Nikita Shamgunov transitioned to CEO in 2017 (when ARR was roughly $7M) but departed in 2022, joining Khosla Ventures as an investing partner. He already had a new database idea he "couldn't act on while at SingleStore because you can only have one engine in the company" — he went on to co-found Neon, a serverless Postgres platform, which raised over $100 million and runs 700,000+ databases.
Eric Frenkiel had left earlier, in 2017. He eventually founded Pomelo, a fintech company.
By 2022, neither original CEO nor CTO was at the company. It was fully Raj Verma's SingleStore.
HTAP — Hybrid Transactional/Analytical Processing — is a term from the analyst community (Gartner coined it around 2014) describing systems that can handle both write-heavy transactional workloads and read-heavy analytical workloads simultaneously, without requiring separate systems or ETL pipelines.
Traditional architecture: a transactional database (Postgres, MySQL) handles writes; a warehouse (Snowflake, Redshift) handles analytics; ETL runs every night to sync them. Data latency: hours to days.
SingleStore's claim: eliminate the ETL layer entirely. Writes and reads in one system, with data available for analytics within milliseconds of the write.
The architecture that makes this work: SingleStore separates compute and storage at the workspace level. A primary workspace handles writes, logging transactions to shared storage, then replicating logs to read-only workspaces asynchronously — in near real-time. The transaction log tail is applied at the replica almost instantly. This means a read-only analytics workspace can serve queries on data that's seconds old, not hours old.

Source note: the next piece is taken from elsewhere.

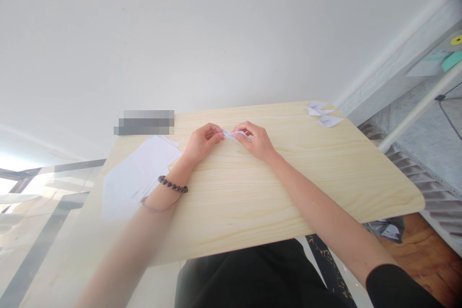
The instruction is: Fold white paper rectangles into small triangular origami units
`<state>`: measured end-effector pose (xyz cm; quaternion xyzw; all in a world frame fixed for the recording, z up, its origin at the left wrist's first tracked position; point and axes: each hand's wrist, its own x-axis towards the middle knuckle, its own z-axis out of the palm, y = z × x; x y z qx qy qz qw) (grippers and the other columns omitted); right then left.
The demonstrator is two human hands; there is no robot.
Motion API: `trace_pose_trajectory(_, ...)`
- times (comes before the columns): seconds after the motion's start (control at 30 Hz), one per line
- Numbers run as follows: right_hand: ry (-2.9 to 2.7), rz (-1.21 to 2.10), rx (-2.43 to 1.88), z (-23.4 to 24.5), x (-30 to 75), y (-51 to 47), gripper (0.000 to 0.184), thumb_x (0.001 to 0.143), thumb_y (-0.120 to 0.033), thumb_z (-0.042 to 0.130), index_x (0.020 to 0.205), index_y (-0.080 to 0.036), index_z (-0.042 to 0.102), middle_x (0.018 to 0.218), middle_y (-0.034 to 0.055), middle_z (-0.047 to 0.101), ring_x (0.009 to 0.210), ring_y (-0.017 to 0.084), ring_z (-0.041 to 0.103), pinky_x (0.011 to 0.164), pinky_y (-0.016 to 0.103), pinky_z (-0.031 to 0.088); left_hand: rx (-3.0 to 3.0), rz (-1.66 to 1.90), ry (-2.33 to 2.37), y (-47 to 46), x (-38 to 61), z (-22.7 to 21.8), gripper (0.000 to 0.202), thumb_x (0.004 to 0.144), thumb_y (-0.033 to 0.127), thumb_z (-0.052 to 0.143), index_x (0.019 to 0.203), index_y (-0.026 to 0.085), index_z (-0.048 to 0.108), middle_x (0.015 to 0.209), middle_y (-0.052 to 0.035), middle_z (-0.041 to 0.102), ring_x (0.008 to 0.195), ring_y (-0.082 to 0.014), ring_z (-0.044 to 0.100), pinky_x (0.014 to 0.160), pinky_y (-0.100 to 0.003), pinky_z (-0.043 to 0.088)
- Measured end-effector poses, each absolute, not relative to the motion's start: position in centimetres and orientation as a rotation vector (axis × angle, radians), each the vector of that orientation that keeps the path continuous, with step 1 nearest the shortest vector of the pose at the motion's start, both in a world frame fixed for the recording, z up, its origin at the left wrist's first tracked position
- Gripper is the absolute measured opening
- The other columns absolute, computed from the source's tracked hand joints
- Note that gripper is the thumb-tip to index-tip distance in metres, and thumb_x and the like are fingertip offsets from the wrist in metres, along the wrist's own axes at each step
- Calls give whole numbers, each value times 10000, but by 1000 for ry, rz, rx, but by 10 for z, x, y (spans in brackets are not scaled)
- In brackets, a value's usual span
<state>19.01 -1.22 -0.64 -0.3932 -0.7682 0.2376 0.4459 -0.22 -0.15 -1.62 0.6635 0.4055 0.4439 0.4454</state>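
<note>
A small piece of folded white paper (228,134) is held between my two hands, just above the middle of the wooden table (245,202). My left hand (204,142) pinches its left end between thumb and fingers. At the other end, my right hand (257,140) grips the paper with curled fingers, which cover part of it. The exact shape of the folds is too small to make out.
Loose white sheets (135,173) lie in a pile on the table's left, partly beneath my left forearm. Folded paper pieces (329,121) rest at the far right corner. A blurred-out dark object (146,125) stands at the back left, near the wall (216,33).
</note>
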Motion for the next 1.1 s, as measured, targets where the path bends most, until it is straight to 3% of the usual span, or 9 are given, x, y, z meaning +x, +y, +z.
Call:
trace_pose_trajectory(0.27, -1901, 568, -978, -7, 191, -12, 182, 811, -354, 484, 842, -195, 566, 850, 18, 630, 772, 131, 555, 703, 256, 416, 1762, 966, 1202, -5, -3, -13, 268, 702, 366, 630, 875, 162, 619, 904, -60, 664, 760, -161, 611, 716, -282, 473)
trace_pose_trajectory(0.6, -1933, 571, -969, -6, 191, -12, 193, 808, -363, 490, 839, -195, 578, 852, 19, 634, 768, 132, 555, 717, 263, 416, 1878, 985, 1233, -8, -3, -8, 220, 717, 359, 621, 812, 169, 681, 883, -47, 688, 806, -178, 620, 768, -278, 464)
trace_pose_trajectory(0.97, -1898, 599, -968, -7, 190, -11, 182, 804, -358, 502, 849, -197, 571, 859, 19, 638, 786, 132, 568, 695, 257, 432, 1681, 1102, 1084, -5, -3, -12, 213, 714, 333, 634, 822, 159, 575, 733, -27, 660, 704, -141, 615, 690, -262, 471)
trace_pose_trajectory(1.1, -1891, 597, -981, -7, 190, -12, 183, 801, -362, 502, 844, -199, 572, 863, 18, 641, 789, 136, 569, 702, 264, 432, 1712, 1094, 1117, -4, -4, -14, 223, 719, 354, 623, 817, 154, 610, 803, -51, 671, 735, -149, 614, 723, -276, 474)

The competitive claim: for use cases where data freshness matters, SingleStore beats any ETL-based architecture by definition. The tradeoff: for pure historical analytics at petabyte scale, Snowflake or Databricks remain better choices.
The most visceral proof of the SingleStore model: a major US bank replaced overnight batch fraud detection with real-time fraud scoring.
Before SingleStore: fraud models ran on yesterday's transactions. The bank could detect a fraud pattern on Tuesday that happened on Monday.
After SingleStore: from the moment a card is swiped to the system's approval or denial decision — 50 milliseconds. The system scores against 70+ queries simultaneously within that window. Estimated value: tens to hundreds of millions of dollars in prevented fraud events per year.
This is the HTAP thesis in its clearest form: the latency between data creation and decision is the product.
Uber built its internal real-time analytics platform — called Apollo — on SingleStore. Before SingleStore, Uber's P99 ingest latency ranged from 1.5 seconds on the low end to 3 minutes on the high end, depending on the data source.
After embedding SingleStore at Apollo's core: ingest latency reduced from minutes to seconds across all sources. Uber uses SingleStore to monitor and react to live marketplace metrics — demand patterns, driver positioning, dynamic pricing — in real time.
The irony Raj Verma tells as a story: he took an Uber after a cricket match in London. The post-match surge pushed his £18 ride to £42. "That's SingleStore working as designed," he says.
Comcast deployed SingleStore to aggregate statistics across its entire US footprint for real-time video quality analysis — diagnosing issues before customers report them. Their words: "We're now able to aggregate statistics across the entire US as well as glue on to complex streams for complex analysis."
The pattern across all these customers: the value isn't just speed. It's collapsing the stack. One system instead of three. No ETL job to maintain. No stale data problem.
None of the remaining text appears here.